For, while travellers are, on the whole, very sympathetic when there are legitimate reasons for late services, their patience will evaporate if ‘I don’t know’ – the Transport Secretary’s stock answer to awkward questions – becomes the default response on the railways.

That’s why an effective politician would be ordering the rail franchises to make customer service their top priority and introducing the type of performance targets which hospitals, schools and other public services are judged against.

If they don’t provide accurate information, or provide adequate response and compensation to complainants, they should be fined – and there should be scope to strip repeat offenders of their franchise.

Why? The response of TransPennine Express to Nicola Robinson after her daughter Chloe’s train failed to stop 
at Slaithwaite is emblematic of the derisory service that passengers routinely face. Told it “may be due to the driver not being fully informed of whereabouts to stop along that route”, she was given a £3.70 refund and a £10 rail voucher.

Repeated requests for a fuller explanation yielded no response until the story was posted online and prompted an email request from TransPennine Express to ask Mrs Robinson to contact them.

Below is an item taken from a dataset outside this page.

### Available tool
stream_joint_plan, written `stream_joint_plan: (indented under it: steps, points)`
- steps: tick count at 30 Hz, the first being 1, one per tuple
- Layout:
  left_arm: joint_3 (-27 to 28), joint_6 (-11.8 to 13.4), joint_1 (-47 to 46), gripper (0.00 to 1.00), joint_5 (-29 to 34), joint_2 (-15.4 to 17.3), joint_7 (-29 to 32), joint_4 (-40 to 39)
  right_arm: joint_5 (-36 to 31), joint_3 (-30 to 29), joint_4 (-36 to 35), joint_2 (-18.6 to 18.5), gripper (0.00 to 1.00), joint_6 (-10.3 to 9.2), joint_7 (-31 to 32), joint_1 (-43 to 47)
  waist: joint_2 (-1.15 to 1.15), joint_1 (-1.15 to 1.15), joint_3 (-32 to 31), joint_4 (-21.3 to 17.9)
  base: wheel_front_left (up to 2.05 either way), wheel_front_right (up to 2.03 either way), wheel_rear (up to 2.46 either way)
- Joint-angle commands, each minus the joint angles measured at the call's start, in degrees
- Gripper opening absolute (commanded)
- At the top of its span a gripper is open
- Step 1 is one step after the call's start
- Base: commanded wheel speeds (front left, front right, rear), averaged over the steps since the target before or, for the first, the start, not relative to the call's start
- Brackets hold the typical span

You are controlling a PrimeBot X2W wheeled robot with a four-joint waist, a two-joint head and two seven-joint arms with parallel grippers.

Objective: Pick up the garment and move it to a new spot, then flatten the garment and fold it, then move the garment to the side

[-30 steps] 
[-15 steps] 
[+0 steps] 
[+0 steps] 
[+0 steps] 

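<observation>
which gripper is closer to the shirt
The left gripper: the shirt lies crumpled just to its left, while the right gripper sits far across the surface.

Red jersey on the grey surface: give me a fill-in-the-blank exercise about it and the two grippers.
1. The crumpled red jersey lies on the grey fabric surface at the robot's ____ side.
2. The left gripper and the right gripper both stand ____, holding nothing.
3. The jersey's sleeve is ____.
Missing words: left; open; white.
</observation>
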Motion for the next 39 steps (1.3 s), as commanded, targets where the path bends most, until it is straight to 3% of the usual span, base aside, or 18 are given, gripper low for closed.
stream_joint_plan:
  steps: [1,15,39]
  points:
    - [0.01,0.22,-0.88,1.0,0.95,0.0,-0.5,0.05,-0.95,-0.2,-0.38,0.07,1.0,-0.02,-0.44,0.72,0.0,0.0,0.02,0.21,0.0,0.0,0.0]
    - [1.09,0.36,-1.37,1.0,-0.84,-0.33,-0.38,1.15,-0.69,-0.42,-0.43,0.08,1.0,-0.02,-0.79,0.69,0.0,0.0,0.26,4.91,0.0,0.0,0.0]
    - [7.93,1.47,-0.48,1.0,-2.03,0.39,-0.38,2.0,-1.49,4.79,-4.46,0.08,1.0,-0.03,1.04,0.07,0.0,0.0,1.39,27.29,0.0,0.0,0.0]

What a carry on – and no wonder passengers are sympathetic of Labour’s call to renationalise the railways. Even though there are no guarantees that efficiency will improve, they’re of the view that services won’t be any worse.

And that is a problem for Ministers after Chancellor Philip Hammond only made cursory mention of the Northern Powerhouse in the Budget. Every passenger inconvenienced by late trains, and angered by every excuse trotted out by Chris ‘Don’t Blame Me’ Grayling, is another potential voter left alienated by a Government seemingly incapable of getting the trains to run on time.